- WHAT NEEDS TO BE DONE
Below are entries. Copy exactly the lines running from the line that holds "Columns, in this" to the line that holds "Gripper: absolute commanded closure", with both ends included.

- DATA PROVIDED

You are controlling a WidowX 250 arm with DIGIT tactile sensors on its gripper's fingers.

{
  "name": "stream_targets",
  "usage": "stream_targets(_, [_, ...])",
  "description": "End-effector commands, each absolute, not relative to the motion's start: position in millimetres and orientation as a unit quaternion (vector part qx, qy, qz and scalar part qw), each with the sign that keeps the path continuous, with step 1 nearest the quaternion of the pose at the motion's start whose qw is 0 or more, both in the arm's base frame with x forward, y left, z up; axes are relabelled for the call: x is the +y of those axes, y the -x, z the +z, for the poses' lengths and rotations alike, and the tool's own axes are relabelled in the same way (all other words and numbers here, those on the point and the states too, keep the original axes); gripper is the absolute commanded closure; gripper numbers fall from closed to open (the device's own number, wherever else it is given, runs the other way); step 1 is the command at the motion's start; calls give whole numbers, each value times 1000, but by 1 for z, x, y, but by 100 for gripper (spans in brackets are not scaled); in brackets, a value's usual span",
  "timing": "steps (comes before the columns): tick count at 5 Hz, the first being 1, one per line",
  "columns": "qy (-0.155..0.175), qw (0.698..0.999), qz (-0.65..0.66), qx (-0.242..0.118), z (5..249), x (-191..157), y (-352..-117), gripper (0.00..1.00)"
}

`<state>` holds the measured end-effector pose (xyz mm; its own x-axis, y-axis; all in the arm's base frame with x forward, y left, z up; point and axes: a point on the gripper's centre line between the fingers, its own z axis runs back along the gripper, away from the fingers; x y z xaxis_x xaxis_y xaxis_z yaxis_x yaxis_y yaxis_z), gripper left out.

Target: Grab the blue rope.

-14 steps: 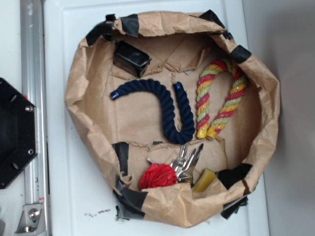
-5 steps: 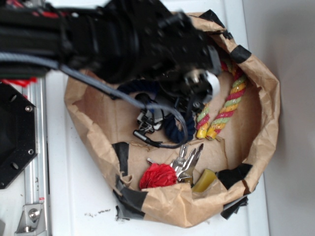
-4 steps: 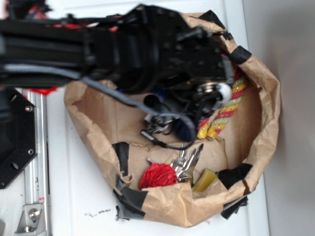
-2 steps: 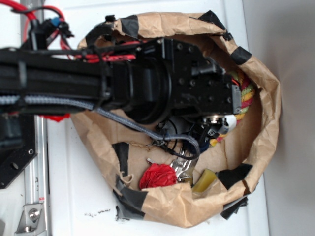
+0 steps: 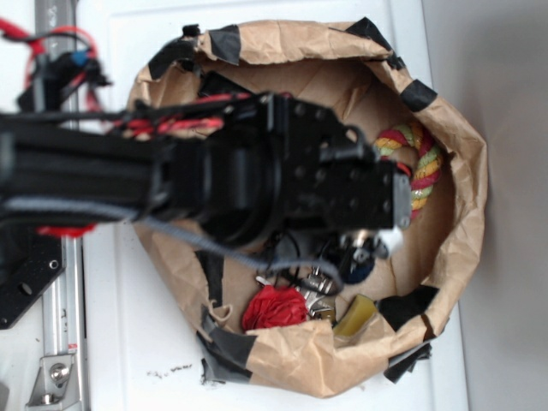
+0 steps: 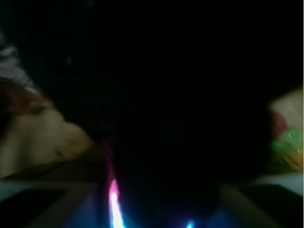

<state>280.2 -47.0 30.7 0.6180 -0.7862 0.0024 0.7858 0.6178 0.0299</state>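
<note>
My arm's black wrist block (image 5: 342, 193) reaches from the left over the middle of the brown paper bag (image 5: 467, 171) and hides my gripper beneath it. Most of the blue rope is hidden under the arm. Only a small dark navy bit (image 5: 358, 267) shows just below the wrist. In the wrist view a large dark mass (image 6: 180, 123) fills the middle, very close, with bright blue glints along the bottom edge. I cannot make out how the jaws stand.
The red-yellow-green rope (image 5: 419, 163) lies right of the wrist and shows at the wrist view's right edge (image 6: 287, 137). A red crumpled thing (image 5: 274, 308), keys (image 5: 318, 287) and a yellow piece (image 5: 355, 315) lie at the bag's front. Taped paper walls surround everything.
The arm came in from the left over the bag and covered the blue rope. It has since shifted toward the bag's front, and the wrist now sits lower in the picture.
</note>
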Motion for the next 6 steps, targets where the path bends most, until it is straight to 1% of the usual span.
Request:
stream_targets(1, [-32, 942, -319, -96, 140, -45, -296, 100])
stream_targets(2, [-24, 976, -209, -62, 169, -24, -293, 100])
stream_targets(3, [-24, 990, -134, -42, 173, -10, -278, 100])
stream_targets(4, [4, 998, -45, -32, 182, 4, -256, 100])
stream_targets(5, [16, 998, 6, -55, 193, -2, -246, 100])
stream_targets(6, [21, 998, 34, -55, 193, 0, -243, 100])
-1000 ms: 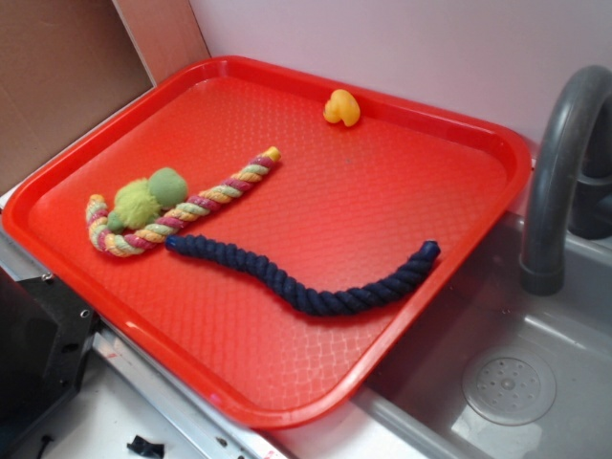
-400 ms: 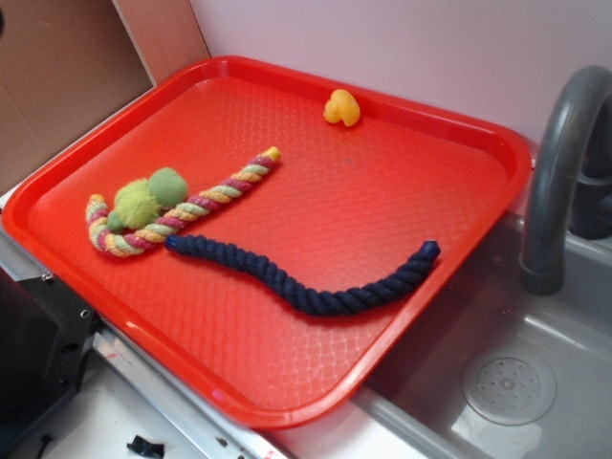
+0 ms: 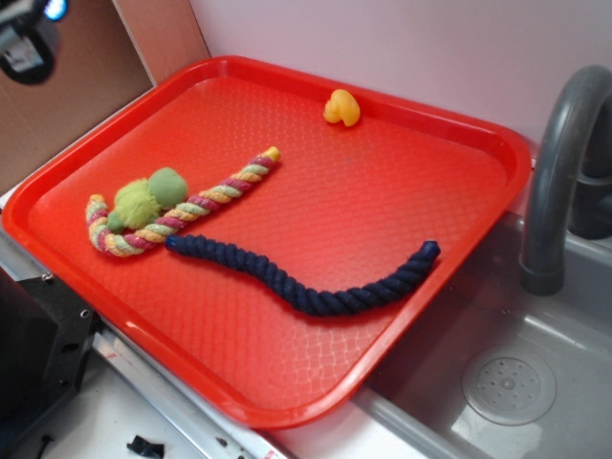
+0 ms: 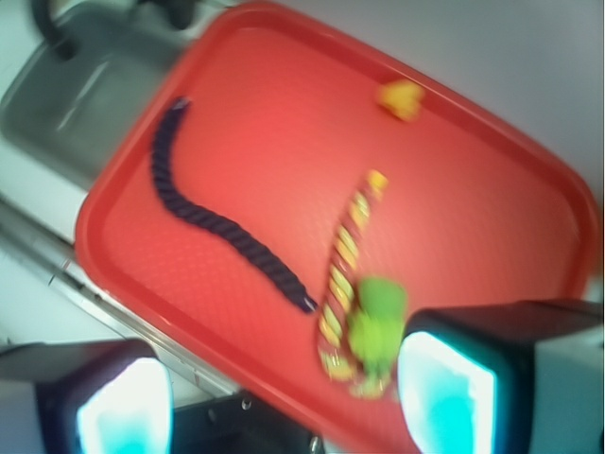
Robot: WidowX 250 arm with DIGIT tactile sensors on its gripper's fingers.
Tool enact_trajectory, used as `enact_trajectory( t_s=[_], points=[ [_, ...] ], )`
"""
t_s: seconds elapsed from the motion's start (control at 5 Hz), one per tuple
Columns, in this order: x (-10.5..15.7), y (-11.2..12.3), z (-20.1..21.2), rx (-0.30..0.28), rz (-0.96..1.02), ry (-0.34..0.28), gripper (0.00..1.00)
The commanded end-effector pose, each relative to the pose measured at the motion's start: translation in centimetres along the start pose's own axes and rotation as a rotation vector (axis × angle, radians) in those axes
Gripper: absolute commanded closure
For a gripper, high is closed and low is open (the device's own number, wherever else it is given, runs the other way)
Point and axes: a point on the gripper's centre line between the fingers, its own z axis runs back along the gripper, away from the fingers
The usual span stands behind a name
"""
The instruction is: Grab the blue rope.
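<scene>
**Navy rope flat on tray, tool apart**

Lay untouched on the red tray [image 3: 449, 124], the blue rope [image 3: 316, 285]: thick, dark navy, twisted, in a shallow S near the front rim, left end just beside the pastel rope [image 3: 182, 215] with its green fuzzy balls [image 3: 151, 196]. Found no legible writing. Entered the top-left corner since the earlier frame, the tool [image 4: 284, 397]; spread wide, grasping nothing. Sat by the far rim, a yellow toy [image 3: 341, 107].

Now showing at the frame's upper left — part of the claw [image 3: 29, 38], blurred; not there a moment ago.
</scene>
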Motion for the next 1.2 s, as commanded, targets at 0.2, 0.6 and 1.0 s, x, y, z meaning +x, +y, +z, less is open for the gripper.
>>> enact_trajectory(
  t_s=[0.2,0.6,1.0],
  points=[
    [2.7,-1.8,-7.1,-0.098,-0.655,-0.016,0.0],
    [2.3,-2.4,-12.6,-0.092,-0.71,0.05,0.0],
    [1.0,-2.5,-17.5,-0.044,-0.606,0.116,0.0]
  ],
)
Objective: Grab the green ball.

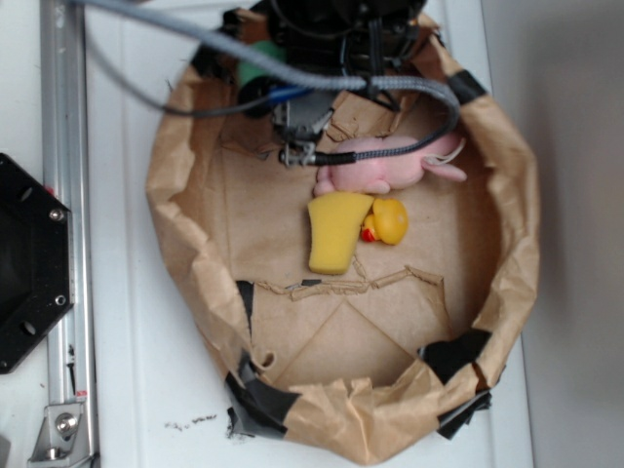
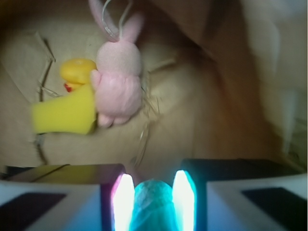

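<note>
Contents of the brown paper nest (image 1: 185, 244), positions given relative to the pink plush rabbit (image 1: 375, 168):

- Yellow sponge wedge (image 1: 334, 232): directly against the rabbit's body, on the side toward the nest's middle.
- Yellow rubber duck (image 1: 388, 220): touching the sponge, just beside the rabbit.
- Gripper (image 2: 153, 192): near the nest's far wall, a short way from the rabbit's feet (cables trail over the rabbit in the exterior view). Jaws clenched on the green ball.
- Green ball (image 2: 153, 204): pinched between the two fingers (image 2: 124, 199), apart from the rabbit; the wrist view shows it teal under glare, its texture blurred.
</note>
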Robot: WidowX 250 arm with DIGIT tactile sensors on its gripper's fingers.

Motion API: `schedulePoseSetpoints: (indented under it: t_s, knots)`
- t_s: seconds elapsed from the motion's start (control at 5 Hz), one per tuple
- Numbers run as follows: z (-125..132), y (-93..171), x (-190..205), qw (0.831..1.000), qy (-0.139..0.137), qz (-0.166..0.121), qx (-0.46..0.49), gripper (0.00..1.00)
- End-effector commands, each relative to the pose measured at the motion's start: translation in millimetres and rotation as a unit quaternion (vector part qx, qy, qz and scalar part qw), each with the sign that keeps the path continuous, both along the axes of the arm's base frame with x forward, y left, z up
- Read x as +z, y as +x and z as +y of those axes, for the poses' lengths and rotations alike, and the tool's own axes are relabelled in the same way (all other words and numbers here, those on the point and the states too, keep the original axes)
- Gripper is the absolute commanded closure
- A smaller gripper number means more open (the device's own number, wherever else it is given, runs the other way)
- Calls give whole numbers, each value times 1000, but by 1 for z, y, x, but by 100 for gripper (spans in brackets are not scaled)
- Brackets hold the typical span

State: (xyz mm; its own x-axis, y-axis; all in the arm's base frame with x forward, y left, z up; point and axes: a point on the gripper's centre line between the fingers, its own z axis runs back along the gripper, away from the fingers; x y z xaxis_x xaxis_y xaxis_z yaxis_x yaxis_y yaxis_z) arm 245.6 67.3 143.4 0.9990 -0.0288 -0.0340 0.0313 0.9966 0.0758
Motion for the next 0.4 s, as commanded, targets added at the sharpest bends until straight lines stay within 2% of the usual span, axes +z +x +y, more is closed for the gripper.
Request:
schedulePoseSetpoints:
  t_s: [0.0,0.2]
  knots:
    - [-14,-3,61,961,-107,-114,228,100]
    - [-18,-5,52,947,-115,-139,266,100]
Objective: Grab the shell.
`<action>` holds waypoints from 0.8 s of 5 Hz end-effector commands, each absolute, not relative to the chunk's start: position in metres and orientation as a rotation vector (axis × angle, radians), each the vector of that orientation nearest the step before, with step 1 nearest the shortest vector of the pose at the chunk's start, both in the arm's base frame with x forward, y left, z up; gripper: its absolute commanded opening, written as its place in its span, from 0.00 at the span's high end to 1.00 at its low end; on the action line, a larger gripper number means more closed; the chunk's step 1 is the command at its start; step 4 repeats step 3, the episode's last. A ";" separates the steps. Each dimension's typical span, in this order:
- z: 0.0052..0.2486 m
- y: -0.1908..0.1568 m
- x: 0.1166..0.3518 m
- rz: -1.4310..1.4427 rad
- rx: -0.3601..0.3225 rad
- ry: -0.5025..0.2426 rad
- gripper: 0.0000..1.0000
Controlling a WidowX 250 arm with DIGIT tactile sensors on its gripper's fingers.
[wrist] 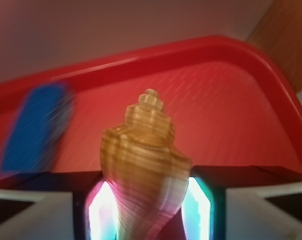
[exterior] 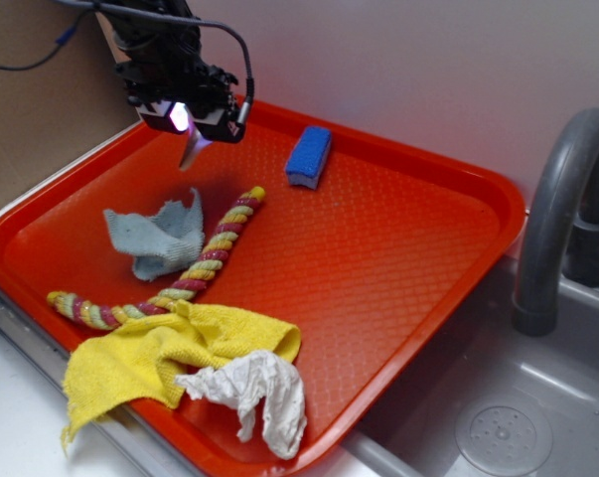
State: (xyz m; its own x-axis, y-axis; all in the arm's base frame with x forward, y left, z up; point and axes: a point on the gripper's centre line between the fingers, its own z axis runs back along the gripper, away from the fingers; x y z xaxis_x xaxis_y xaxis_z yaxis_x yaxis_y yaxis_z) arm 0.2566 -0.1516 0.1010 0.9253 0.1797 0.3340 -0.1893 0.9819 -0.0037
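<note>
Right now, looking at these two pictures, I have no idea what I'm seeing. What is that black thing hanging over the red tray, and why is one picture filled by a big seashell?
The black thing is a robot arm ending in a pincer. The exterior picture looks at the scene from outside; the wrist picture comes from a camera on the arm itself, so the shell looms large. The pincer is shut on that shell and holds it above the red tray. On the tray lie a blue sponge, a grey cloth, a striped rope, a yellow towel and a white rag. A sink with a grey faucet sits beside it.
</note>
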 end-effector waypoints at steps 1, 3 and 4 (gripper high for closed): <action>0.179 -0.184 0.223 -0.096 -0.225 -0.186 1.00; 0.190 -0.160 0.218 -0.176 -0.383 -0.126 1.00; 0.190 -0.160 0.218 -0.176 -0.383 -0.126 1.00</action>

- SOLUTION FOR THIS TASK
Columns, in this order: x (-10.5..15.7), y (-11.2..12.3), z (-20.1..21.2), rx (-0.30..0.28), rz (-0.96..1.02), ry (-0.34..0.28), gripper (0.00..1.00)
The commanded end-effector pose, each relative to the pose measured at the motion's start: translation in centimetres along the start pose's own axes and rotation as a rotation vector (axis × angle, radians) in those axes
Gripper: absolute commanded closure

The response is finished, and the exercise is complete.